Your assignment: Please show each line of the listing where "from" is present.

*** Opening of Source records ***

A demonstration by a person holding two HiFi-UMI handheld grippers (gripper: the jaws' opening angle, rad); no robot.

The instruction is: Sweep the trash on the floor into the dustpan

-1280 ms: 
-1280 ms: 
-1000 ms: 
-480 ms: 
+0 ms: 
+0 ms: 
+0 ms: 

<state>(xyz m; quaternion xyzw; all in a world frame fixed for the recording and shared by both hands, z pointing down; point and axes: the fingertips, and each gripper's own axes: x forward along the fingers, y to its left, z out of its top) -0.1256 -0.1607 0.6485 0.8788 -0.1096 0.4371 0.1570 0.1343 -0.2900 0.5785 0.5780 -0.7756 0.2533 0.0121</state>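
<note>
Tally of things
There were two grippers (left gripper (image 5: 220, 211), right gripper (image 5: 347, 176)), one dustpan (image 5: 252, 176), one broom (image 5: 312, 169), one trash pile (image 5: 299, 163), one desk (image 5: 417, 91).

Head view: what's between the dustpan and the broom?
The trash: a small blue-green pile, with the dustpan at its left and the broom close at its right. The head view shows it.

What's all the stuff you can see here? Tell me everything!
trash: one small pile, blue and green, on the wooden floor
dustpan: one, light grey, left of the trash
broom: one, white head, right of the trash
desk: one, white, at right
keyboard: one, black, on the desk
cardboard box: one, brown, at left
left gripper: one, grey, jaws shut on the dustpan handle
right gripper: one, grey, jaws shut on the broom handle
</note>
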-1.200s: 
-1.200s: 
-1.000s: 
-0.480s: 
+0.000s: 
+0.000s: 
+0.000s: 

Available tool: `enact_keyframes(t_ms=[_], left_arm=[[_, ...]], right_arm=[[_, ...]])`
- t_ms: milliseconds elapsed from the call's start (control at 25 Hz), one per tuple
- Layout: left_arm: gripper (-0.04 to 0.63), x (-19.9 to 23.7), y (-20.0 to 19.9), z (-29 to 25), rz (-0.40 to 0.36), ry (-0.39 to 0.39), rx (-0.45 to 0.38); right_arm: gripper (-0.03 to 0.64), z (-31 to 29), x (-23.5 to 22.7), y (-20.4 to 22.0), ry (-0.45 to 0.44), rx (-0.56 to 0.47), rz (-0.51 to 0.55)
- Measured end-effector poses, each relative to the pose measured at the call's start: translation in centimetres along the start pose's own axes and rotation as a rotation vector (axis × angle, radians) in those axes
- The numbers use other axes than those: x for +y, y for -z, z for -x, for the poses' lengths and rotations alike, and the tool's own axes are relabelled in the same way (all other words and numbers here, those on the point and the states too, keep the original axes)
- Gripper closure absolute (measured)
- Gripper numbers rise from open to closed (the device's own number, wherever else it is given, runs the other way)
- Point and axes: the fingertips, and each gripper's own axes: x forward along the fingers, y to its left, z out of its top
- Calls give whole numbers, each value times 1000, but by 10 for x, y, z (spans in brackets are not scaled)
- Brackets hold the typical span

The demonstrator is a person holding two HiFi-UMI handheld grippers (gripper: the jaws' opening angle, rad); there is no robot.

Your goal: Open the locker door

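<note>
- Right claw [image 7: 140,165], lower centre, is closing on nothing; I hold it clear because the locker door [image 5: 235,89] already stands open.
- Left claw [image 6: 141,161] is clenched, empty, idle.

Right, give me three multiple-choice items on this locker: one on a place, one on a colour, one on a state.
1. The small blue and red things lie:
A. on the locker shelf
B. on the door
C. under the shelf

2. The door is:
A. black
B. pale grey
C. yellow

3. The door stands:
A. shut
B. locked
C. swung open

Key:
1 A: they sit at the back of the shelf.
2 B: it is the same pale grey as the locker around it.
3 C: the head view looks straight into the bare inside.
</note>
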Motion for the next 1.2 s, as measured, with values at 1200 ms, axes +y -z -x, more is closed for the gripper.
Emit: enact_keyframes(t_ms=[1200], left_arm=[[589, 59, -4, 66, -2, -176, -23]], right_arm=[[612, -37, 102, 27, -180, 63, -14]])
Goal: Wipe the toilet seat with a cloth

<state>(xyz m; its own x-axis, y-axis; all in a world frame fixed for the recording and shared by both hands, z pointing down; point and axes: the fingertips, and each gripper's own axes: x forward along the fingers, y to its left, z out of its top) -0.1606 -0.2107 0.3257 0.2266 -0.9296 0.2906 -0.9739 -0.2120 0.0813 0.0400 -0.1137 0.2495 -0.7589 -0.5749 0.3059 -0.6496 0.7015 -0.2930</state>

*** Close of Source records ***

Solution for this task:
- t_ms: milliseconds elapsed from the call's start (control at 25 Hz), one per tuple
- Gripper numbers rise from open to closed (the device's own number, wherever else it is given, runs the other way)

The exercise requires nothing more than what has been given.